Exercise data
---

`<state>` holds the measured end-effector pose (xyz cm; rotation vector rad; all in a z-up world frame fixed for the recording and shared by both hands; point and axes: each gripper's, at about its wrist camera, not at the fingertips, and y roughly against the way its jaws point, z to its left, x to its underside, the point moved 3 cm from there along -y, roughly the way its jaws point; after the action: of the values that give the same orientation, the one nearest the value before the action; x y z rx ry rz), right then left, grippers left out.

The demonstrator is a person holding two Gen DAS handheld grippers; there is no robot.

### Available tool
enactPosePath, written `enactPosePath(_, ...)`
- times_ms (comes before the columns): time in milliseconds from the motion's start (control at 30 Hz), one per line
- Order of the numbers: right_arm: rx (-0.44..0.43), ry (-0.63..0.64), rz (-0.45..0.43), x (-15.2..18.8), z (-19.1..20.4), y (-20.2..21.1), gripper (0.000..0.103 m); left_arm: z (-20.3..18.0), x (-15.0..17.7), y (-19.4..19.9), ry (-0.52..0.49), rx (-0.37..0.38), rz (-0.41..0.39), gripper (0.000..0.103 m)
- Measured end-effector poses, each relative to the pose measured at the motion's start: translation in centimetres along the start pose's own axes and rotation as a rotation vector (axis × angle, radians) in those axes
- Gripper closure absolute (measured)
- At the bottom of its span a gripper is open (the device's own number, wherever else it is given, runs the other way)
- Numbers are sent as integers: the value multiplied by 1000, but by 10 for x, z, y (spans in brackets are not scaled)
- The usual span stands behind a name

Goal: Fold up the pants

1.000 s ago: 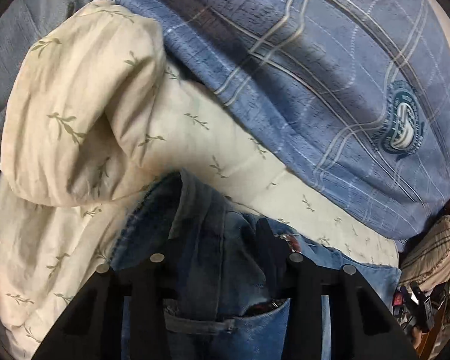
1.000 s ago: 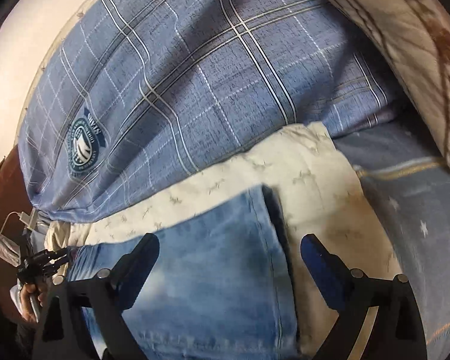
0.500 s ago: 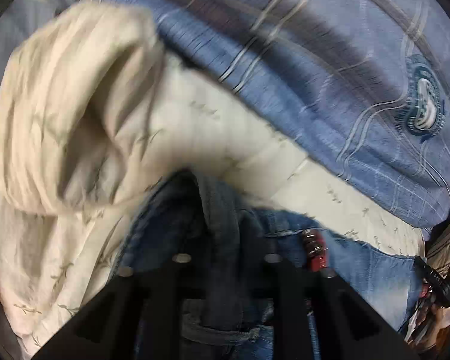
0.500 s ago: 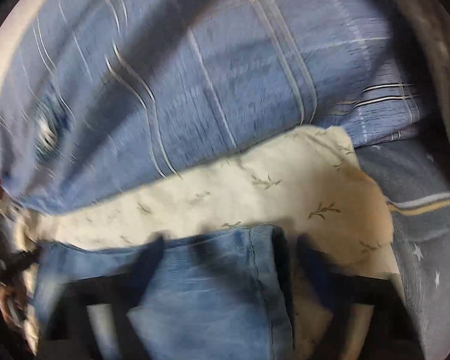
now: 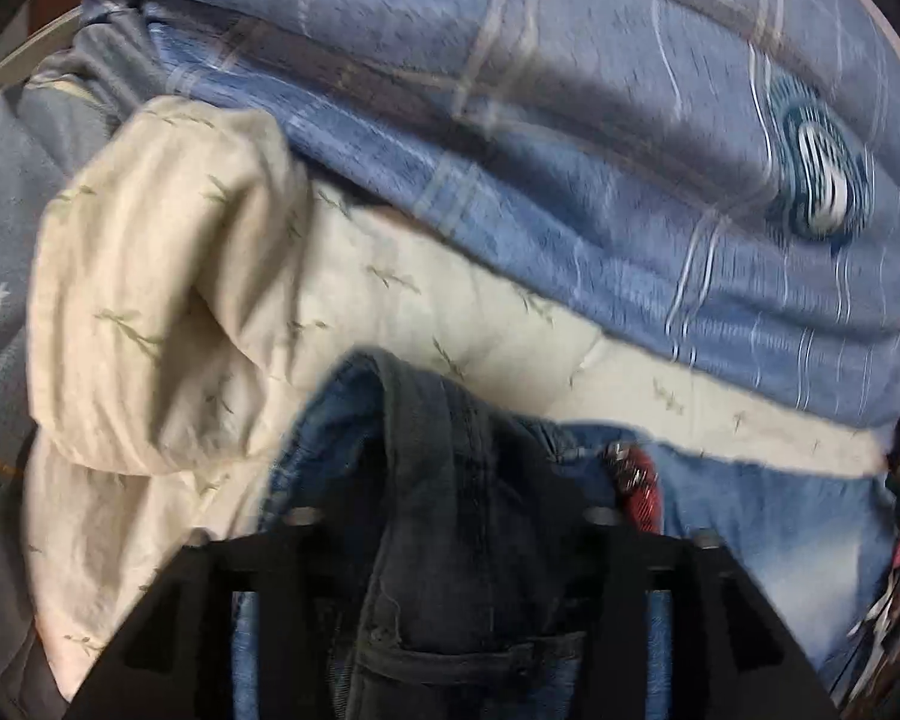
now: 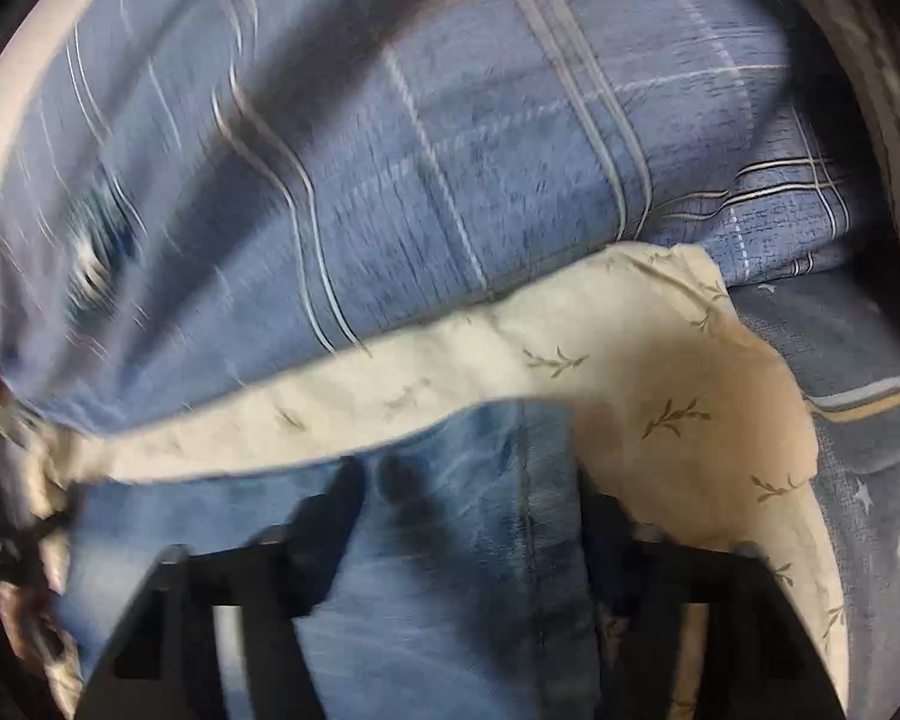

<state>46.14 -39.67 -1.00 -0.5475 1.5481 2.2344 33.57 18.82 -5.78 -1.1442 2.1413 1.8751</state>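
Pants (image 5: 450,480) bunched between left tongs (image 5: 444,516), flat between right tongs (image 6: 468,516)

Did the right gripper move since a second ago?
Yes. The right gripper has pushed forward along the jeans, toward the cream blanket, whose edge now sits much nearer its fingertips.

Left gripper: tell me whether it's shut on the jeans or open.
Shut on the jeans. The left gripper has a bunched ridge of dark denim rising between its fingers, which press close on both sides.
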Motion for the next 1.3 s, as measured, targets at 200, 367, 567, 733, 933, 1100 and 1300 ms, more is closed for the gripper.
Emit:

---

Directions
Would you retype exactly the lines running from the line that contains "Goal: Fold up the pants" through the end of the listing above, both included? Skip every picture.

Answer box
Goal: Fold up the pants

1.000 s ago: 
1.000 s ago: 
0.500 s ago: 
0.500 s ago: 
now: 
now: 

<state>46.14 -39.67 -1.00 -0.5475 1.5481 2.2344 33.57 18.82 -5.78 -1.1442 2.1413 1.8751</state>
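Pants (image 5: 450,480) bunched between left tongs (image 5: 444,516), flat between right tongs (image 6: 468,516)

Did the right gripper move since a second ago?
Yes. The right gripper has pushed forward along the jeans, toward the cream blanket, whose edge now sits much nearer its fingertips.

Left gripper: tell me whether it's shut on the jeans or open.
Shut on the jeans. The left gripper has a bunched ridge of dark denim rising between its fingers, which press close on both sides.
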Motion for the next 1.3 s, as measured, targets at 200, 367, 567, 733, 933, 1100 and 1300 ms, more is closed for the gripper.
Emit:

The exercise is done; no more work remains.